Because only the text is wanted, repeat the records below exactly and omit the pictures.

§ **INPUT MATERIAL**:
-- -- --
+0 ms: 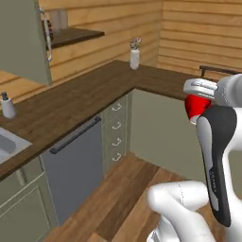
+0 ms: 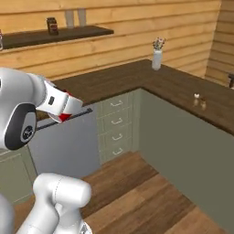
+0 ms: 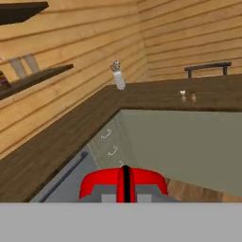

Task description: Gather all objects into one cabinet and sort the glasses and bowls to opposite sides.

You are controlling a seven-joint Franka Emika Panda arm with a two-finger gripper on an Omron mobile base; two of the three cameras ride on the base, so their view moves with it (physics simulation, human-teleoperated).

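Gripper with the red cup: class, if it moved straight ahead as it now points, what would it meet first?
Probably the corner worktop. The gripper, shut on the red cup, looks across open floor toward it; depth is hard to judge.

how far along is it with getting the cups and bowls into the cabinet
Nothing visibly done: the cabinet interior is hidden, and the blue bowl, black bowl and orange-red cup can't be placed from these views. In hand: the gripper is shut on the glossy red cup, carried in the air over the floor, away from the counter. Left: take it to the cabinet, set it on the glasses' side, then handle the rest.
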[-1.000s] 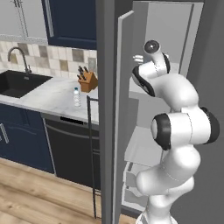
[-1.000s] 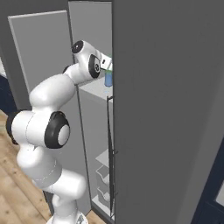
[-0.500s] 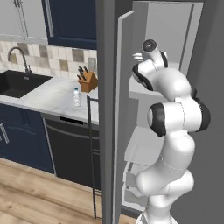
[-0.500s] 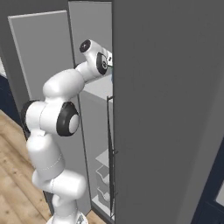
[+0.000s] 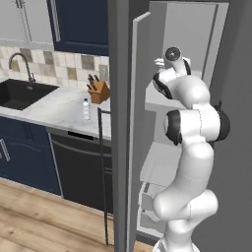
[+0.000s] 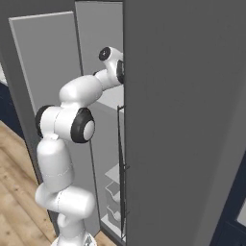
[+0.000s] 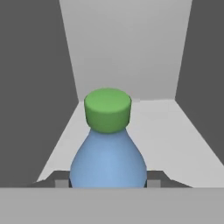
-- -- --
§ **ANSWER BELOW**:
+0 ms: 
+0 ms: 
+0 ms: 

Task description: Gather all objects into one cabinet and sort the glasses and bowls to opposite sides.

You are controlling a seven-joint Franka Emika Panda arm with a two-finger gripper on an Omron mobile base; two of the three cameras ride on the base, so their view moves with it (physics simulation, human-teleoperated).

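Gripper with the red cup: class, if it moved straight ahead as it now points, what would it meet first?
Probably the corner worktop. The gripper, shut on the red cup, looks across open floor toward it; depth is hard to judge.

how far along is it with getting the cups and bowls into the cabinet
Nothing visibly done: the cabinet interior is hidden, and the blue bowl, black bowl and orange-red cup can't be placed from these views. In hand: the gripper is shut on the glossy red cup, carried in the air over the floor, away from the counter. Left: take it to the cabinet, set it on the glasses' side, then handle the rest.
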[-1.000s] 
[-1.000s] 
[-0.500s] 
[-0.500s] 
[+0.000s] 
[+0.000s] 
[+0.000s] 

The complete answer has now been given.